To see that the models are otherwise equivalent (and that each is equivalent to a regression model), we'll create the equivalent linear regression models and then look at the coefficients.
aov1 <- aov(drat ~ factored_variable , data = test_data)
aov2 <- aov(drat ~ factored_variable - 1, data = test_data)
lm1 = lm(drat ~ factored_variable , data = test_data)
lm2 = lm(drat ~ factored_variable - 1 , data = test_data)

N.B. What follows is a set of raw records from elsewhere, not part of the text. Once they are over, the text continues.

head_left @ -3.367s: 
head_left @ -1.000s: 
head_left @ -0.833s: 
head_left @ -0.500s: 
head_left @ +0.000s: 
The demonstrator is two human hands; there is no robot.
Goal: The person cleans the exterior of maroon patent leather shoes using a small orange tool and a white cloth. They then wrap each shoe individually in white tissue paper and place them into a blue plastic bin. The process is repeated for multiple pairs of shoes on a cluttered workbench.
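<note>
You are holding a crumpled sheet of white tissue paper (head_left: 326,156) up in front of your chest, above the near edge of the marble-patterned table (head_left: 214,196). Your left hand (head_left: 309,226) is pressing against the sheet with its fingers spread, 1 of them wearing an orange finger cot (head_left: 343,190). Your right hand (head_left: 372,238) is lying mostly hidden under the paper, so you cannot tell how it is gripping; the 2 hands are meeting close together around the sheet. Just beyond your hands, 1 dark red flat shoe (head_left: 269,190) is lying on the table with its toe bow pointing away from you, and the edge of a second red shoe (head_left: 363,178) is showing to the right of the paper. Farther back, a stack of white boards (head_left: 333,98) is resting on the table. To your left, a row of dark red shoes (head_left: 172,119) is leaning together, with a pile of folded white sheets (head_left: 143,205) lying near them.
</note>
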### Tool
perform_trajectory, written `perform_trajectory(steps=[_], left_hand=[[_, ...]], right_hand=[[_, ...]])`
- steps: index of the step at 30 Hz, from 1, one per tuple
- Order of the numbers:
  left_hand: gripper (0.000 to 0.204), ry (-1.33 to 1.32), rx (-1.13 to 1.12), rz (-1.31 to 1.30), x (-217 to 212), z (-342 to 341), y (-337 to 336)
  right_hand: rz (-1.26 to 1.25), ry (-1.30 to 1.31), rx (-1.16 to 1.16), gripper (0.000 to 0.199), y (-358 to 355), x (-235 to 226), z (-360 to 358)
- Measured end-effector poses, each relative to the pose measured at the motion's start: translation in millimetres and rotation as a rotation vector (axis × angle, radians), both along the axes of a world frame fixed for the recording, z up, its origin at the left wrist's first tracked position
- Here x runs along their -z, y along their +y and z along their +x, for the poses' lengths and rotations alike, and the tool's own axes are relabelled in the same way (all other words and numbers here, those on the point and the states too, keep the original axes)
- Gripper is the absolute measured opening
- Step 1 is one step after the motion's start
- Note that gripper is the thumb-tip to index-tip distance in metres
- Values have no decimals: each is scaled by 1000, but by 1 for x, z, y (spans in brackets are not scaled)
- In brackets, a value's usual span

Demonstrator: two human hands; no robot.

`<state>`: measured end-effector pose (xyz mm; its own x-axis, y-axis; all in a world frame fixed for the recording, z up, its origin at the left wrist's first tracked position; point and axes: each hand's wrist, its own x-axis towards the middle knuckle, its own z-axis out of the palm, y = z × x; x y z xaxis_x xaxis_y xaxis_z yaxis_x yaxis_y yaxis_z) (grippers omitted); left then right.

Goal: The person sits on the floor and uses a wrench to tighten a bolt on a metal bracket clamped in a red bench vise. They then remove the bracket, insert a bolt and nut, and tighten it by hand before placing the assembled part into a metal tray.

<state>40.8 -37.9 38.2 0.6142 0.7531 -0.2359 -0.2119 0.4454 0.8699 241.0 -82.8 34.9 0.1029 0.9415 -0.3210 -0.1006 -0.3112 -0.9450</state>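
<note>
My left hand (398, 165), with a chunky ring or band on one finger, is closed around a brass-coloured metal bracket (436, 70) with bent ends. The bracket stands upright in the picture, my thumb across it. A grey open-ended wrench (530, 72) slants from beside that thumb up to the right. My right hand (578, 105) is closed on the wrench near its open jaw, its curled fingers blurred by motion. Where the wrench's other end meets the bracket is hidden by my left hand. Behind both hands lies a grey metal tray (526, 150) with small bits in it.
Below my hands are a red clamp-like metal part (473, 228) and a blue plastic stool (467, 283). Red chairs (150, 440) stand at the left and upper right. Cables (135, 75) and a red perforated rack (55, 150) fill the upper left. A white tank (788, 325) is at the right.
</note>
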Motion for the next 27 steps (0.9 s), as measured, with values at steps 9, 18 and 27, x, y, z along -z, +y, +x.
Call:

Now look at the coefficients for the four models as shown in the code and output below. aov1
and lm1
estimate the intercept plus 5 coefficients for factored_variable
. The coefficient for the missing category of factored_variable
(the "reference" category) is the intercept. The other coefficients are the difference between that category and the reference category. aov2
and lm2
estimate an absolute coefficent for every category of factored_variable
, rather than a coefficient that is relative to the reference category.
coefs = data.frame(aov1=coef(aov1), aov2=coef(aov2), lm1=coef(lm1), lm2=coef(lm2))
aov1 aov2 lm1 lm2 (Intercept)/factored_variable1 3.68142857 3.681429 3.68142857 3.681429 factored_variable2 0.01757143 3.699000 0.01757143 3.699000 factored_variable3 -0.61142857 3.070000 -0.61142857 3.070000 factored_variable4 -0.08542857 3.596000 -0.08542857 3.596000 factored_variable6 -0.06142857 3.620000 -0.06142857 3.620000 factored_variable8 -0.14142857 3.540000 -0.14142857 3.540000
Note that the model pairs lm1
/aov1
and lm2
/aov2
each have the same coefficients. For models aov1
and lm1
, if you add the coefficients for each factored_variable
to the intercept, you'll also see that the coefficients are the same as the coefficients for lm2
and aov2
. In each case, the model is estimating six parameters.